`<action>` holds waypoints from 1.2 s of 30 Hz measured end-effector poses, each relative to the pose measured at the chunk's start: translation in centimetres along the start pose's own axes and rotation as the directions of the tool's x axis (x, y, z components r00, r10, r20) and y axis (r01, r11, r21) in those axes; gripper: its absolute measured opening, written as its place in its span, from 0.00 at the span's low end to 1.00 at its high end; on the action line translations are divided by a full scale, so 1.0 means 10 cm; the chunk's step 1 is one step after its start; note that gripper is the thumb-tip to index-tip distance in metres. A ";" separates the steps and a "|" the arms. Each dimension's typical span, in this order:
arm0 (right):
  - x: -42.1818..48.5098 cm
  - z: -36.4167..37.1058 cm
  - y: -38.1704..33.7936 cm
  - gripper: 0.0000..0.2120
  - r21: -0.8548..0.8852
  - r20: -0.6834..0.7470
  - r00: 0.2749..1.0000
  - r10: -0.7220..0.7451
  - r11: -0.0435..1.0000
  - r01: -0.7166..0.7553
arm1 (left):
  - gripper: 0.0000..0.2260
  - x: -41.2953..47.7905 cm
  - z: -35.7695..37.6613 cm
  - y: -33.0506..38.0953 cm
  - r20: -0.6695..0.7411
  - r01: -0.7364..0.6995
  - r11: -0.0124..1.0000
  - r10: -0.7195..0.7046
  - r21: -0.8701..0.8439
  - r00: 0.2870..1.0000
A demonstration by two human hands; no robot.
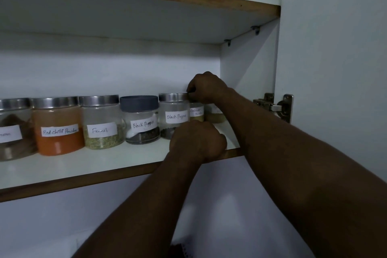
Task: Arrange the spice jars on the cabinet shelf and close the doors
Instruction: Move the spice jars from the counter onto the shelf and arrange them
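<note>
The right hand (206, 88) curls its fingers over the lid of the Coriander Powder jar (196, 112), near the shelf's (104, 163) right end, just beside the steel-lidded Black Pepper jar (173, 111). The left hand (196, 140), fingers bunched, blocks that jar's base; whether it grips anything cannot be told. To the left stand 3 more jars: the grey-lidded Black Pepper jar (140, 119), the Fennel jar (101, 123) and the Red chilli Powder jar (57, 125).

Shelf (104, 163) carries a row of labelled jars: red chilli powder jar (57, 128), fennel jar (101, 123), grey-lid black pepper jar (141, 121), steel-lid black pepper jar (172, 113). Right hand (207, 88) curls over the top of the coriander powder jar (196, 114). Left hand (196, 140) sits curled before the steel-lid jar's base, grip hidden.
</note>
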State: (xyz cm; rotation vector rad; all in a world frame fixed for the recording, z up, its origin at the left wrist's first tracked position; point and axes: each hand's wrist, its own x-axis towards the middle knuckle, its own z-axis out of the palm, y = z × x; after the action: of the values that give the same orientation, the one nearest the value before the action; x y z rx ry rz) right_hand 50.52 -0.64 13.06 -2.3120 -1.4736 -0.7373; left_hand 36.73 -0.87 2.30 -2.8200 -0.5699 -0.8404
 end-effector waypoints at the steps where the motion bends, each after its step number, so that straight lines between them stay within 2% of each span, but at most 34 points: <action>1: 0.01 0.00 0.01 0.11 0.003 0.006 1.000 -0.005 1.000 0.005 | 0.19 0.01 0.01 0.00 -0.010 -0.011 1.000 0.011 -0.004 1.000; 6: -0.03 0.00 0.05 0.18 0.034 0.006 0.999 -0.036 0.999 0.035 | 0.17 -0.04 -0.04 0.00 -0.052 -0.028 0.996 0.024 -0.080 0.998; 9: -0.10 -0.09 0.07 0.21 0.120 -0.135 0.991 -0.016 0.992 0.033 | 0.14 -0.11 -0.15 -0.11 -0.058 0.023 0.987 -0.033 -0.161 0.998; 11: -0.15 -0.17 0.04 0.16 0.208 -0.273 0.962 -0.008 0.976 0.067 | 0.11 -0.18 -0.24 -0.29 -0.049 0.085 0.966 -0.100 -0.245 0.994; 13: -0.21 -0.25 -0.01 0.12 0.367 -0.349 0.937 0.019 0.923 0.117 | 0.09 -0.27 -0.32 -0.50 -0.020 0.148 0.937 -0.163 -0.316 0.986; 15: -0.29 -0.33 -0.06 0.13 0.502 -0.309 0.951 0.008 0.850 0.156 | 0.07 -0.37 -0.39 -0.68 0.008 0.178 0.920 -0.187 -0.351 0.982; 17: -0.38 -0.35 -0.11 0.16 0.521 -0.216 0.973 -0.082 0.833 0.186 | 0.06 -0.43 -0.42 -0.81 0.004 0.164 0.927 -0.173 -0.337 0.985; 19: -0.43 -0.30 -0.16 0.16 0.464 -0.136 0.977 -0.164 0.861 0.209 | 0.07 -0.48 -0.43 -0.86 -0.016 0.153 0.944 -0.165 -0.292 0.986; 22: -0.45 -0.18 -0.21 0.15 0.427 -0.122 0.979 -0.166 0.882 0.202 | 0.10 -0.52 -0.43 -0.89 -0.033 0.106 0.973 -0.115 -0.203 0.993; 26: -0.43 -0.10 -0.24 0.15 0.409 -0.142 0.982 -0.123 0.896 0.172 | 0.15 -0.51 -0.40 -0.89 -0.023 -0.085 0.994 0.087 0.071 0.996; 28: -0.39 -0.08 -0.25 0.15 0.390 -0.132 0.984 -0.119 0.906 0.162 | 0.15 -0.53 -0.40 -0.92 -0.008 -0.265 0.927 0.277 0.266 0.961; 30: -0.33 -0.08 -0.27 0.15 0.350 -0.124 0.985 -0.118 0.924 0.155 | 0.13 -0.54 -0.43 -0.96 0.029 -0.421 0.778 0.462 0.467 0.886; 31: -0.30 -0.08 -0.28 0.14 0.329 -0.118 0.986 -0.117 0.932 0.150 | 0.12 -0.56 -0.48 -0.95 0.070 -0.449 0.715 0.493 0.536 0.867; 32: -0.26 -0.08 -0.29 0.13 0.315 -0.108 0.988 -0.112 0.939 0.140 | 0.12 -0.57 -0.49 -0.93 0.096 -0.465 0.672 0.509 0.576 0.855; 33: -0.23 -0.08 -0.30 0.13 0.304 -0.094 0.990 -0.103 0.944 0.127 | 0.15 -0.55 -0.48 -0.92 0.127 -0.481 0.675 0.503 0.560 0.855; 36: -0.11 -0.03 -0.35 0.12 0.255 -0.060 0.994 -0.086 0.962 0.098 | 0.20 -0.51 -0.47 -0.85 0.194 -0.448 0.741 0.408 0.500 0.892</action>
State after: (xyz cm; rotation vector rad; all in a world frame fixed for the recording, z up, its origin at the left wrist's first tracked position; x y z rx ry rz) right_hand 46.86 -0.13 12.65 -2.0310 -1.5626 -0.5820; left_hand 27.13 4.16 3.62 -2.3150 -0.1059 -0.4023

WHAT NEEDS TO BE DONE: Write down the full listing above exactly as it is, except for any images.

FINISHED TASK:
`<action>` holds waypoints from 1.2 s of 30 Hz measured end-effector poses, each relative to the pose measured at the chunk's start: translation in centimetres along the start pose's own axes and rotation as the directions of the tool's x axis (x, y, z components r00, r10, r20) and y axis (r01, r11, r21) in those axes; gripper: its absolute measured opening, written as its place in its span, from 0.00 at the span's low end to 1.00 at its high end; on the action line translations are divided by a full scale, so 1.0 means 10 cm; the chunk's step 1 is one step after its start; note that gripper is the thumb-tip to index-tip distance in metres. A ";" separates the steps and a "|" the arms. Each dimension's typical span, in this order:
arm0 (right):
  - x: -42.1818..48.5098 cm
  - z: -36.4167..37.1058 cm
  - y: -38.1704..33.7936 cm
  - gripper: 0.0000..0.2120
  - r21: -0.8548..0.8852
  - r20: -0.6834..0.7470
  - r00: 0.2749..1.0000
  - r10: -0.7220..0.7451
  - r11: -0.0435..1.0000
  - r01: -0.7166..0.7553
arm1 (left):
  - gripper: 0.0000..0.2260
  - x: -41.2953..47.7905 cm
  - z: -35.7695..37.6613 cm
  - y: -33.0506..38.0953 cm
  - r20: -0.6695..0.7411
  - r01: -0.7364..0.6995
  - r11: -0.0124..1.0000
  - r10: -0.7195..0.7046
  - r21: -0.8701..0.8439
  - r00: 0.2870..1.0000
A demonstration by two human hands; no robot.
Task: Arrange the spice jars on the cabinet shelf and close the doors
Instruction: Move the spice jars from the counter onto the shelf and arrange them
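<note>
The right hand (206, 88) curls its fingers over the lid of the Coriander Powder jar (196, 112), near the shelf's (104, 163) right end, just beside the steel-lidded Black Pepper jar (173, 111). The left hand (196, 140), fingers bunched, blocks that jar's base; whether it grips anything cannot be told. To the left stand 3 more jars: the grey-lidded Black Pepper jar (140, 119), the Fennel jar (101, 123) and the Red chilli Powder jar (57, 125).

Shelf (104, 163) carries a row of labelled jars: red chilli powder jar (57, 128), fennel jar (101, 123), grey-lid black pepper jar (141, 121), steel-lid black pepper jar (172, 113). Right hand (207, 88) curls over the top of the coriander powder jar (196, 114). Left hand (196, 140) sits curled before the steel-lid jar's base, grip hidden.
</note>
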State: (xyz cm; rotation vector rad; all in a world frame fixed for the recording, z up, its origin at the left wrist's first tracked position; point and axes: each hand's wrist, its own x-axis towards the middle knuckle, its own z-axis out of the palm, y = z × x; after the action: of the values that give the same orientation, the one nearest the value before the action; x y z rx ry rz) right_hand 50.52 -0.64 13.06 -2.3120 -1.4736 -0.7373; left_hand 36.73 -0.87 2.30 -2.8200 -0.5699 -0.8404
 end-effector waypoints at the steps where the motion bends, each after its step number, so that straight lines between them stay within 2% of each span, but at most 34 points: <action>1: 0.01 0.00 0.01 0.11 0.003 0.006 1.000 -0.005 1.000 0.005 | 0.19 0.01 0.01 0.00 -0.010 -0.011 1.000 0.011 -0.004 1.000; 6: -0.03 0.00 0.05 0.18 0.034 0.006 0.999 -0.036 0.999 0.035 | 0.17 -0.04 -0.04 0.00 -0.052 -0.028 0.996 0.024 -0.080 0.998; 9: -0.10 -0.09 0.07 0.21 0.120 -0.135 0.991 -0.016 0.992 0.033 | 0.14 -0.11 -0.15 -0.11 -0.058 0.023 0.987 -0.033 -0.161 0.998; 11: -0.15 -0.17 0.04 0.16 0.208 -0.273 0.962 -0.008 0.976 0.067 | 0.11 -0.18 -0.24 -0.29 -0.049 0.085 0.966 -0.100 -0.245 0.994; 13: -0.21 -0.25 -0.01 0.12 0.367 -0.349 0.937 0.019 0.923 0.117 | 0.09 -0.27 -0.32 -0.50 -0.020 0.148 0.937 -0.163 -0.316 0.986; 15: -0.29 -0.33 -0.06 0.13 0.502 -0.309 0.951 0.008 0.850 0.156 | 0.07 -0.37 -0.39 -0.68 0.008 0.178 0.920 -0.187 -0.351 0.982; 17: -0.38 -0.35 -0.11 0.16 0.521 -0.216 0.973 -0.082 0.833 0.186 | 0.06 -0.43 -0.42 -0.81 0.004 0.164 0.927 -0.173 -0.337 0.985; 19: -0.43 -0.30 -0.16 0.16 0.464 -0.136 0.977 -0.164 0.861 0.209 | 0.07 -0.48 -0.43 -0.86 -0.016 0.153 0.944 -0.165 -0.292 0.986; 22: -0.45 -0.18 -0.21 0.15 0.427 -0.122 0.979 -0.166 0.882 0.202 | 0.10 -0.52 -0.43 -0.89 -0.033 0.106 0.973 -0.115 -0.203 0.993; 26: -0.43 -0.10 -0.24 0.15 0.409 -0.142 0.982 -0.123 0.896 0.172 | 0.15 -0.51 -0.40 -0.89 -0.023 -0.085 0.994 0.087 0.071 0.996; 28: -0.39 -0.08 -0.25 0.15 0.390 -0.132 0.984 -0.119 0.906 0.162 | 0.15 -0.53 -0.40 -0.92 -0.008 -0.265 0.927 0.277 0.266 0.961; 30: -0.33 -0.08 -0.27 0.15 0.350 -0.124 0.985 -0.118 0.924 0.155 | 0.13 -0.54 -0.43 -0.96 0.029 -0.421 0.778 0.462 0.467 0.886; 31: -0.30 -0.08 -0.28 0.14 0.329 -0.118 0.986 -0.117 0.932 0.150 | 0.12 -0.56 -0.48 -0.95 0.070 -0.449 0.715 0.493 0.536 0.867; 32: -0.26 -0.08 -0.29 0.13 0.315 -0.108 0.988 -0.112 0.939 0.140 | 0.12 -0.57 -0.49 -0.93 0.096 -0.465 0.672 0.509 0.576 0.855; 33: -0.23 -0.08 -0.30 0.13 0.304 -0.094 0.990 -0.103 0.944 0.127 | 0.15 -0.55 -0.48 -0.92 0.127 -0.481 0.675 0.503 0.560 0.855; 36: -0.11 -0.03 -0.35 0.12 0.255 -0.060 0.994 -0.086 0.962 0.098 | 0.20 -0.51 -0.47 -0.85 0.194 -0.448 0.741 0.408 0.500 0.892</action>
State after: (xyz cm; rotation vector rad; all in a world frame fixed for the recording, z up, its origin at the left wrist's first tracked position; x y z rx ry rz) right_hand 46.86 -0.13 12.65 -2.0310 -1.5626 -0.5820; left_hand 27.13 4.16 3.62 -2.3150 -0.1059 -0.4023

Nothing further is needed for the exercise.